Errors could have been made using this data because our sample mean (of skittles per bag) may
not be at all representative of the population mean. The sampling method could be improved by
including many more samples (more bags) and by selecting those bags from randomized locations (as
opposed to all of them from here in town).
Frequency
Frequency Distribution- Skittles per
Bag
8
7
6
5
4
3
2
1
0
52 53 54 55 56 57 58 59 60 61 62 63 64 65 66 67
# of skittles in bag
Term Project Conclusion: Reflective Writing
The skittles term project has really helped me understand how statistics can be used to make
sense of a real world data set.
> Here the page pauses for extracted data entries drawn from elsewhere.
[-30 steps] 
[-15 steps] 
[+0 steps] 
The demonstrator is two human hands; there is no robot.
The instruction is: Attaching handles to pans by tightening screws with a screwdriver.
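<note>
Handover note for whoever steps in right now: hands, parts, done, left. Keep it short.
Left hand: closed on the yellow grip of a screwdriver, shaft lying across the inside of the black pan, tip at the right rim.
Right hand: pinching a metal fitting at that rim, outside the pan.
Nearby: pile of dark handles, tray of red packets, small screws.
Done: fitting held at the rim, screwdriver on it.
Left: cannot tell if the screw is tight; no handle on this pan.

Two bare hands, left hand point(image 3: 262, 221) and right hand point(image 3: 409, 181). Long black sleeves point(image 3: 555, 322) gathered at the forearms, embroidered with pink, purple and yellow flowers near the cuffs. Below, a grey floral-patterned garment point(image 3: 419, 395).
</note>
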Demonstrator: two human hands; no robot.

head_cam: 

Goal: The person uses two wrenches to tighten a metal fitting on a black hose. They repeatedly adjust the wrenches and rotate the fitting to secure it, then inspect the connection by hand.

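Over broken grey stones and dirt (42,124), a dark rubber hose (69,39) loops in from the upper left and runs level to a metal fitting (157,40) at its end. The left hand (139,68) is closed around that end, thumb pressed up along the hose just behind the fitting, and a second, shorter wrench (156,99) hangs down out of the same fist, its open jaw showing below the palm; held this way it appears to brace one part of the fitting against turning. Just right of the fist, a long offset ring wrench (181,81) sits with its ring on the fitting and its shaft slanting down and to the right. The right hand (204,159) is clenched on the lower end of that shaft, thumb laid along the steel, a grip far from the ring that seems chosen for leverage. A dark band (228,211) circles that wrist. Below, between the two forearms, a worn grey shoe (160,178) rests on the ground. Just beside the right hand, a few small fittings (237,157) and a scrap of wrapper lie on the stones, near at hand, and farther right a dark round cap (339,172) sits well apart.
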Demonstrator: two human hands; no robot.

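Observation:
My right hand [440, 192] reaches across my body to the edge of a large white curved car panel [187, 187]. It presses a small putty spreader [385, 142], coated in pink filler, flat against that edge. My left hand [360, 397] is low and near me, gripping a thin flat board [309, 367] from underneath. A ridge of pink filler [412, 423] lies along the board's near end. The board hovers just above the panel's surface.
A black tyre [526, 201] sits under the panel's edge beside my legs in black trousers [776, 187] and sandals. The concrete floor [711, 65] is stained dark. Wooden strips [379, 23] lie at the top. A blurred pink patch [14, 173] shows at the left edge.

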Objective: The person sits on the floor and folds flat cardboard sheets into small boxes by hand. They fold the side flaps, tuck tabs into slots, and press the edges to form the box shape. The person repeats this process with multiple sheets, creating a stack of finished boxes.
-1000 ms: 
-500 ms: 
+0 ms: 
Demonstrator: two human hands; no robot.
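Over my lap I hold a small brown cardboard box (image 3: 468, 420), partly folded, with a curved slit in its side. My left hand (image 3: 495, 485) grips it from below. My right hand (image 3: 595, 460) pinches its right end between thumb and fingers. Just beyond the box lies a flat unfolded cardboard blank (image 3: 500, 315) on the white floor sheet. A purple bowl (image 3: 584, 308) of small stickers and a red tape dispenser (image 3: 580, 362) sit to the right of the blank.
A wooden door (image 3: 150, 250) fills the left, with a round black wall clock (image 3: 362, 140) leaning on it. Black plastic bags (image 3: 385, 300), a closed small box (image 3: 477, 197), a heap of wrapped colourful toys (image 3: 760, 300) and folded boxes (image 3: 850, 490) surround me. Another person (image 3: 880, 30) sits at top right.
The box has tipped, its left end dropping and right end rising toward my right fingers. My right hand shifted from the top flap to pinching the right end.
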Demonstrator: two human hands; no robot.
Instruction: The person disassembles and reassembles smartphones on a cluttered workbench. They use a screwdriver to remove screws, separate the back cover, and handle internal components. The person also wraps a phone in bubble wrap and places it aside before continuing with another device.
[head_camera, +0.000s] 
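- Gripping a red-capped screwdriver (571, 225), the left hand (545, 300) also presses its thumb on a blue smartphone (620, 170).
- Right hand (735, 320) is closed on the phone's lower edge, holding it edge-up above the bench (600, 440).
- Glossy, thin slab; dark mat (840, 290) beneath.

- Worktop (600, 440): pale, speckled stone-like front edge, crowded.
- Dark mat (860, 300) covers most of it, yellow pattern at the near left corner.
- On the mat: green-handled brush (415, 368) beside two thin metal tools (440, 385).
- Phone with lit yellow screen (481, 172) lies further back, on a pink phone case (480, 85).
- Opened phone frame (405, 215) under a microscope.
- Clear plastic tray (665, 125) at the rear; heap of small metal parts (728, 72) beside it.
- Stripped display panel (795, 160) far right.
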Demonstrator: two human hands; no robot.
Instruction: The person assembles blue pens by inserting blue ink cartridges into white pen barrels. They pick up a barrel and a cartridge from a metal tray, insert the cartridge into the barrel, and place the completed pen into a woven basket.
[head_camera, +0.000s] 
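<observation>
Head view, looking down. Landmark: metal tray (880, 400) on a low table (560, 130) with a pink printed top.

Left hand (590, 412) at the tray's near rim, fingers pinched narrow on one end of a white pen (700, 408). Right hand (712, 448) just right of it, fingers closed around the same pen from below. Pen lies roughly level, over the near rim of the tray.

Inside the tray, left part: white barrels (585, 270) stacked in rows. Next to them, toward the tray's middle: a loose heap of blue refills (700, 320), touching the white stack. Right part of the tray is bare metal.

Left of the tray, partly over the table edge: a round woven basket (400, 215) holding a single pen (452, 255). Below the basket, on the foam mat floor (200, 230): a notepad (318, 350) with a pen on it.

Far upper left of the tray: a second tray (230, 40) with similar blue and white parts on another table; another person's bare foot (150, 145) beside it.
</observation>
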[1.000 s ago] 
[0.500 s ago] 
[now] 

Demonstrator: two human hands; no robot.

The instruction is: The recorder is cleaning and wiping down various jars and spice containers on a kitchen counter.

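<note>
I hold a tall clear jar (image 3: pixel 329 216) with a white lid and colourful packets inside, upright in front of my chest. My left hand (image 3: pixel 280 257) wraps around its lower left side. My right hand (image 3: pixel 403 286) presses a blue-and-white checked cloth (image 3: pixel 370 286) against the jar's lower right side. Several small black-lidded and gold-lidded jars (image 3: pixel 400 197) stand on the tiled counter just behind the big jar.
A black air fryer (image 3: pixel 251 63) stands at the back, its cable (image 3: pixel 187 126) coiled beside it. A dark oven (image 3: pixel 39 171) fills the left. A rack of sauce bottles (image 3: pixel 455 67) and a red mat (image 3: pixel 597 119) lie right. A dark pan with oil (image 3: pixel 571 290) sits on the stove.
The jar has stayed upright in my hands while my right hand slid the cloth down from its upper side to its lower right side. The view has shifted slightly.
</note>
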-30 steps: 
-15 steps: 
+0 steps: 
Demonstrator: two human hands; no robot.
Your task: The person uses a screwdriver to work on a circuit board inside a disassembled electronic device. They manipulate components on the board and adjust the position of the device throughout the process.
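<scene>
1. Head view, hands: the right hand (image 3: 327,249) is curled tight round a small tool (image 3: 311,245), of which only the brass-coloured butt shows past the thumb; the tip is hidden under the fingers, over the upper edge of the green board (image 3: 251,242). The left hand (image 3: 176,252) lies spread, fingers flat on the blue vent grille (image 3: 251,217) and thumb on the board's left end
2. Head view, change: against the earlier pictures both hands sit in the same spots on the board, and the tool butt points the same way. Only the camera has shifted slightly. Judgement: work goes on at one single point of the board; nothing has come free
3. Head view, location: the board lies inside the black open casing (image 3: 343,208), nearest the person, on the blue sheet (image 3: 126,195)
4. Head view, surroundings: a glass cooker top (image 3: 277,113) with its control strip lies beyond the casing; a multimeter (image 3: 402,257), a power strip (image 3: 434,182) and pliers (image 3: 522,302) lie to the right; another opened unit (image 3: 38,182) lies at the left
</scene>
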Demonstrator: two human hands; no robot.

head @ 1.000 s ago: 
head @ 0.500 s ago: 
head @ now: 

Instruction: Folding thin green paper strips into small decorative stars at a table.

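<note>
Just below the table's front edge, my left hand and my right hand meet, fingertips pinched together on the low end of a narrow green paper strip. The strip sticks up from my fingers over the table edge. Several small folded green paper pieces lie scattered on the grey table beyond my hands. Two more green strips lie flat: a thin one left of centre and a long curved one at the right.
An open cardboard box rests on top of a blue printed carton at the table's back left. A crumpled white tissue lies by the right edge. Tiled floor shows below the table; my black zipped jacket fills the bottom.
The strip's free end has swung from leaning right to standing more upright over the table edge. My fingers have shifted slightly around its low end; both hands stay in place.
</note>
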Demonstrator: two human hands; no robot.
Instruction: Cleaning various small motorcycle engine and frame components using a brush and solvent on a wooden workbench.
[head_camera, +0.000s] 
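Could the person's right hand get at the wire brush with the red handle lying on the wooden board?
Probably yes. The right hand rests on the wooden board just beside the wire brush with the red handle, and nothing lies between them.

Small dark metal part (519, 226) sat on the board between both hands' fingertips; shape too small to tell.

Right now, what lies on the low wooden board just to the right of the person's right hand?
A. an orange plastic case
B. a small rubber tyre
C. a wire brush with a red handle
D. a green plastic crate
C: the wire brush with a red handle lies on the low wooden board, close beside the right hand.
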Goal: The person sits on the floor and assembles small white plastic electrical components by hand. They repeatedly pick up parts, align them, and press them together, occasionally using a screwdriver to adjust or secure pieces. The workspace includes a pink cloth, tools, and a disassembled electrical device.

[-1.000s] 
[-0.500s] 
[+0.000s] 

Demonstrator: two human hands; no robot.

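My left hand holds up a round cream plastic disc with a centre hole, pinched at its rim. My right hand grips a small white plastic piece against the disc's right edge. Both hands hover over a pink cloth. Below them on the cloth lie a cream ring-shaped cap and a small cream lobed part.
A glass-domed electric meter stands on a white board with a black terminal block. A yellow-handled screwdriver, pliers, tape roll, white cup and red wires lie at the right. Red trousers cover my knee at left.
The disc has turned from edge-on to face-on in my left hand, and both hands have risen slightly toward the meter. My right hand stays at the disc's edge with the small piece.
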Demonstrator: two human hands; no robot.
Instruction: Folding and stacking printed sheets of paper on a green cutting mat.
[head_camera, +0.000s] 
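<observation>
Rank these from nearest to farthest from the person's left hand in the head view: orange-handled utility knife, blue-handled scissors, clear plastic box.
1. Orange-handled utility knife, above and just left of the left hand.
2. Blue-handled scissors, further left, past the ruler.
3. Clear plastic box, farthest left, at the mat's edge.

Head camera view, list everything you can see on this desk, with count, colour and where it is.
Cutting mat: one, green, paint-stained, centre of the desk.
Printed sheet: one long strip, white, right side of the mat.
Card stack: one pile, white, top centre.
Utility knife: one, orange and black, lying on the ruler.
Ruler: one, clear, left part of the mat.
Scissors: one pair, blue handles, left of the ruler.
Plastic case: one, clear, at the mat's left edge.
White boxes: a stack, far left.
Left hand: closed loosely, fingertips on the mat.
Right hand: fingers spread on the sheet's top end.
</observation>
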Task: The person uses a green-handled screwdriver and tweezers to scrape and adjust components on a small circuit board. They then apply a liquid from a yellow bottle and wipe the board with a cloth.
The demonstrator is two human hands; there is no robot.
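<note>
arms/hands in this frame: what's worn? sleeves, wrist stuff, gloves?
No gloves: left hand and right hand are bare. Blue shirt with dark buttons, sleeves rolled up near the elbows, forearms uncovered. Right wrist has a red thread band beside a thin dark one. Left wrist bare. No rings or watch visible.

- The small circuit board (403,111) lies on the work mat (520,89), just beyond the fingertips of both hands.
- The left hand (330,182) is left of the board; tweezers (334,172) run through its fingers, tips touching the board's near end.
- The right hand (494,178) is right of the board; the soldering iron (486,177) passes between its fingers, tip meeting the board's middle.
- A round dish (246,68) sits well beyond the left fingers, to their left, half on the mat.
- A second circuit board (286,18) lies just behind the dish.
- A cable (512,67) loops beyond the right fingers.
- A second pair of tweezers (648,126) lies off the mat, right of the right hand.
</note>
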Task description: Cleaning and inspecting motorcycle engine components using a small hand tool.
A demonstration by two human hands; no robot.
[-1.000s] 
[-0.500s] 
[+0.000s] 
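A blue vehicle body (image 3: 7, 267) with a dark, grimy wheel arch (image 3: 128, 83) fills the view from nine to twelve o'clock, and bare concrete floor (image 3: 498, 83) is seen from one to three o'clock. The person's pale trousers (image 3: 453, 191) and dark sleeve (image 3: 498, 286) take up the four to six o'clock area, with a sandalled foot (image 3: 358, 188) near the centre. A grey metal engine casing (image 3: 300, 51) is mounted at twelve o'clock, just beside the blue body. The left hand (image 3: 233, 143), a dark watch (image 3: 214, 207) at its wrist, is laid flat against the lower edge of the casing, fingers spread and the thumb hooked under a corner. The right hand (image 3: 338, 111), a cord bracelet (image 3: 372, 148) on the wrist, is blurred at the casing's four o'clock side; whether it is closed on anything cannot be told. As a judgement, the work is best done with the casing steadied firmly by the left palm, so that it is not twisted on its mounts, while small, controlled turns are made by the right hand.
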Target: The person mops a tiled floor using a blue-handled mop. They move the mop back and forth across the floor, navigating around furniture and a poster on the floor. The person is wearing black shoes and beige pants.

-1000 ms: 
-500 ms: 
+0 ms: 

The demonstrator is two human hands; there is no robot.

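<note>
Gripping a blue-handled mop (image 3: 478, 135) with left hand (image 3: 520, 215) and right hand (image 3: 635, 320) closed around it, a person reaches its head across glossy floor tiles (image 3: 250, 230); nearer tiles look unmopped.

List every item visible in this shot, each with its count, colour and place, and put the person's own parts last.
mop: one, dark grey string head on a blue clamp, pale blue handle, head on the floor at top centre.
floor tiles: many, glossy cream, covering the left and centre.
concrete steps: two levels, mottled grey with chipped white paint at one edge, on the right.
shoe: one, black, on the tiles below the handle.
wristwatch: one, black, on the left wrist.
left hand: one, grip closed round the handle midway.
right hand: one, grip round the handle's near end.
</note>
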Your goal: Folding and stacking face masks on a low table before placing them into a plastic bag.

This project helped me learn the whole process of statistics from
collecting data to drawing conclusions and presenting results. The results of this work also taught me
that you have to be careful to not make assumptions about a population parameter when your sample
size is very small (such as one bag of skittles). My own bag showed only a few yellow, possibly leading
one to assume that the factory produces much fewer yellow candies compared to the others. When
seeing the data collected from the whole class however yellow was almost exactly a proportionate fifth
of the total candies, illustrating how a small sample can be extremely misrepresentative of the larger
population.
The way I think about math has changed due to this project and class. Statistics is quite different
from the math I am used to and it felt more real to me, involving real world information and data sets
rather than simply solving abstract equations. The skittles project in particular really helped convince me
that math can be used to make sense of all sorts of things, be it clinical trials or candy. I definitely think
this project has also taught me skills that will be useful for other classes and for life in general. Skills such
as organizing information, making sense of raw data, and presenting ideas and results.
It appears that the Skittles company produces about the same amount of each color (based on
proportions of class total), although a disproportionate amount can certainly end up in a single bag. The
evidence also suggests the company does a decent job of keeping close to the same number of candies
in each bag (small standard deviation relative to average) although outliers (lucky and unlucky bags)
with several more or less skittles than average can occur. Before this project I would have had no idea
how to make sense of data like this, leading to these conclusions. Statistics has turned out to be more
interesting and useful than I ever thought.